With the advent of a global economy, foreign trademark protection is important. The need to obtain, maintain, and enforce trademark rights on a multilateral basis is becoming imperative because many United States companies look to markets beyond the country’s borders. Unfortunately, obtaining and maintaining trademark rights abroad is often a time-consuming, costly, and complicated process. Further, the enforcement of such rights in some countries is virtually nonexistent.
Differences in Trademark Laws
Trademark protection outside the United States is based upon the laws of the various foreign countries, which vary considerably. Unlike the situation in the United States, in most countries trademark rights are solely dependent on registration and use is not a requirement for registration. Accordingly, an American corporation need not wait until products bearing its trademark are actually being marketed before pursuing a program of foreign trademark registration.
Although in many countries actual use is generally not a condition precedent to registration, the failure to use the mark within a specified period after registration, unless legally excused, may make the registration unenforceable or vulnerable to a cancellation proceeding brought by a third party. In a few jurisdictions, failure to use the mark within a specified period actually nullifies the registration, but in most jurisdictions the registration remains alive until challenged.
The standards for registrability vary considerably around the world. Some countries only examine for so-called absolute grounds of non-registrability, such as descriptiveness and deceptiveness. Other countries only examine for relative grounds of non-registrability. Still other countries examine for both absolute and relative grounds of non-registrability. Moreover, some countries do not follow the United States’ practice of allowing applications to be filed seeking protection for a mark in more than one international class.
The time it takes to obtain a registration varies from months to years. In some countries it typically takes up to three or four years to obtain a registration, while in others registrations may be granted within several months after filing.

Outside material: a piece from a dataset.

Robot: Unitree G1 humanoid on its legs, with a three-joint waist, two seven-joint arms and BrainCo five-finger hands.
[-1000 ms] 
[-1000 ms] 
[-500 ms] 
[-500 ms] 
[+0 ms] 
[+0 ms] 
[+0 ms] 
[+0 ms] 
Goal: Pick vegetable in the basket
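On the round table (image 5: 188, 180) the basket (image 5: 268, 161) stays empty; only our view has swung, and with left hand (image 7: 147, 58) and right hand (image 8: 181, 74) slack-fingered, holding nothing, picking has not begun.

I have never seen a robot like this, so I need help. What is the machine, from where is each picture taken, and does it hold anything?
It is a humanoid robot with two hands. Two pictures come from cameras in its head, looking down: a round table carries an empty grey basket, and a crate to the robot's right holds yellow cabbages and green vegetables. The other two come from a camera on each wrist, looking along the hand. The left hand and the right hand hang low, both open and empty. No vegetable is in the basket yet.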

Many countries do not provide for an opposition procedure. In those countries that do, opposition proceedings are handled by foreign agents or attorneys and are the subject of various local requirements as to type of proof and appellate review.
The length of the term of protection also varies, as do renewal and assignment procedures. With respect to assignments, most countries do not require the transfer of the corresponding goodwill. Therefore, protection for trademarks abroad requires a detailed understanding of the law of each jurisdiction.
Foreign Trademark Selection
The selection of a trademark for foreign use and registration is generally governed by the same principles that apply in the United States. A truly distinctive trademark should be selected in order to avoid rejection by various foreign trademark offices. It may also be advisable to obtain trademark searches in the various foreign countries in advance of filing an application to register.
Foreign Application Practice
American corporations file trademark applications in foreign countries through foreign law firms, agents, or governmental agencies which act before local trademark offices as their foreign associates. Usually, American corporations utilize American in-house lawyers or outside law firms as intermediaries. A foreign associate acts under a power of attorney running from the American applicant. Local requirements differ as to the type of power required, which is either general, authorizing the foreign associate to act continuously in local trademark matters for the applicant, or special, authorizing the associate to act only with respect to a single trademark application. Frequently, such powers must be legalized by a consular official of the foreign country based in the United States.
Foreign Trademark Licensing
An American business may license a foreign company to use its trademarks in marketing a product. Such license agreements are considered valid under the laws of all major commercial countries, provided the local requirements are met. Many countries require trademark license agreements to be recorded in the local trademark office or with some other governmental agency, or both. A number of countries require a trademark licensee to be entered as a ”registered user” of the trademark registration.